中島:日本人は「ここで働くには、こうするのが常識」というものを探しがちですが、実は世界にはそんなルールはない。
僕は今の会社に入る時、コネを探してCEOに突然連絡したんですが、意外と話を聞いてくれました。つまり、もしシリコンバレーで働きたいなら、連絡すればいいだけ。
ウェブサイトでCEOのメールアドレスやTwitterアカウントが分かることもあるから、ダメ元で話し掛けるとか、自分なりのやり方でもっと気楽に「これやりたいんですけど」とか「ここで働きたいんですけど」って言っていいと思います。周囲がどうしてるとか、そんなの関係ない。
ちなみに、そうやって人づてに取ったCEOとのアポイントで、僕は「この会社に入ったらこんなことがやりたいんだ」という話をして、実際に入れたい機能をiPhoneに実装してデモを見せました。
エンジニアの中には、「会社が自分の好きなことをさせてくれない」と文句を言う人がいますが、「上司から許可が出ないから」なんていうのはただの言い訳。甘ったる過ぎですよ。
やりたいことがあればやればいいし、つくりたいものはつくればいい。それを見せてしまって、「こういうものをやらせてくれないか」と言えば、「それいいじゃん」ってなる可能性はめちゃくちゃ上がると思いますし、効果が全然違いますよ。
藤倉:僕はあえて言うなら「野望」なのかなと思います。中島さんが仰っていたように、会社で何をやりたいか、自分が何を成し遂げたいのか。自分がつくったソフトウエアでどこまで影響を与えたいのか、を考えること。
そこに強い想いがあれば、それこそ方法なんてどうでもいいし、業務でつらいことがあってもがんばれますよね。
僕自身は、Sansanのプロダクトで「世界で勝負したい」と常々言っています。もちろん、できるかどうかは分かりません。でもそれを、やるんです! と言い切る姿勢が大事なんじゃないかと思っています。
中島:野望って言葉、いいですよね。僕も大好きです。
中島:自分はどこで勝負するかをなるべく早く見つけて、極めていくといいと思いますね。それが見つけられていないなら、まだ触れられていないということなので、今まで自分がやっていないことをやってみる。
それに、心底好きなこととか、やりたいことも、人は過去の経験からしか見つけられません。自分が惚れ込む仕事や会社が分からないなら、とにかくいろいろものを作ってみたり、いろいろな人と働いてみたりしながら、経験の量を増やすことです。

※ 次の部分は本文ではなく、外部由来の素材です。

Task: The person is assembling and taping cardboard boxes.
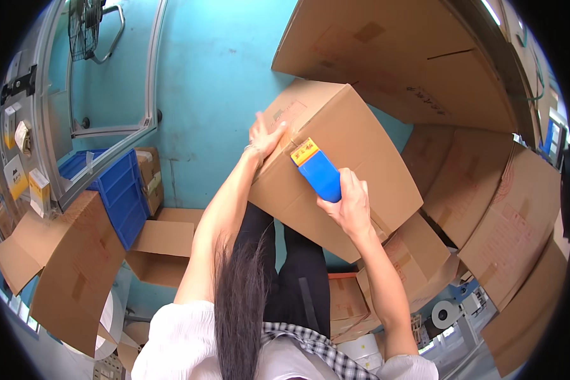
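A large brown cardboard carton [361, 152] is tilted in front of my legs, with its flaps closed. My left hand [267, 136] lies against the carton's left upper side near an edge, fingers spread and slightly blurred. In my right hand [350, 206] is a blue tape dispenser [321, 176] with a yellow, dark-printed front end. My fingers wrap round its near end. The yellow end lies over the carton near the edge beside my left hand; whether it touches the cardboard I cannot tell.
Large flattened cartons [399, 57] lean at the upper right, with more cartons [465, 183] below them. A blue plastic crate [121, 196] and open cartons [82, 253] stand at left. A metal frame [155, 63] and a fan [85, 28] are at upper left on the turquoise floor [215, 69].
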The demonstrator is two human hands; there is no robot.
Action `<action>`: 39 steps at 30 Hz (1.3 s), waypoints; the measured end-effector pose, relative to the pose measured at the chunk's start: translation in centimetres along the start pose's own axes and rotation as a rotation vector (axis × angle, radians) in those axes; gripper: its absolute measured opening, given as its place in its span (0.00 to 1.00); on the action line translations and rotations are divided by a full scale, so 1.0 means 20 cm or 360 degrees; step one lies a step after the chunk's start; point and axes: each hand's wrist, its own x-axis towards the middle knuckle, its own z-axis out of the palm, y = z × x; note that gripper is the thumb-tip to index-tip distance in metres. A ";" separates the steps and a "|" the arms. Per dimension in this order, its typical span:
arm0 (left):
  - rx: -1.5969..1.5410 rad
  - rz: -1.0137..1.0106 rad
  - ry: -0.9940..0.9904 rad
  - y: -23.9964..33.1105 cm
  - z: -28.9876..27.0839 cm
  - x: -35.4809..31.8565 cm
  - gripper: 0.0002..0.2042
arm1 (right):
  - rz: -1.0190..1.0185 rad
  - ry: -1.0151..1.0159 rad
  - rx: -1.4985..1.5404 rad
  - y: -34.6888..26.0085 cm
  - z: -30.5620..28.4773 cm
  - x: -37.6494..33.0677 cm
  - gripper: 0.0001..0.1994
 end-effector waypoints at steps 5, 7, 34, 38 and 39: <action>-0.0348 0.0559 -0.0552 0.18 -0.04 -0.11 0.38 | -0.0063 0.0155 0.0050 0.15 -0.01 -0.06 0.26; -0.0432 0.0879 -0.0558 0.11 -0.02 -0.17 0.32 | -0.0055 0.0183 0.0072 0.13 0.03 -0.04 0.27; 0.0631 0.0524 0.0888 0.35 0.23 -0.50 0.30 | 0.1158 -0.0248 0.0290 1.76 -0.24 -1.30 0.15; 0.0671 0.0729 0.1020 0.27 0.05 -0.36 0.32 | 0.1908 0.0922 0.2421 1.71 0.26 -1.41 0.13; 0.0628 0.0742 0.0994 0.29 0.05 -0.36 0.32 | 0.2075 0.1305 0.2949 1.62 0.32 -1.39 0.16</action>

今や日本においても1社で生涯勤め上げる時代ではありませんから、こうやってスキルを磨いて、社外でも人間関係をつくっておくことが大事ですね。
藤倉:僕自身は、先ほども「野望」の話をしましたが、自分がワクワクできる大きめの目標を設定すると良いと思っています。
後はテクニカルな話にはなってしまうのですが、エンジニアはコードで問題を解決する役割で、マネジャーは組織や開発プロセス、プロジェクトマネジメントの問題を解決する役割。課題を特定して、定義して、その解決策を見出して、実行していくというのはどの職種にも共通なんです。それを意識すると、仕事の達成感も得やすくなると思います。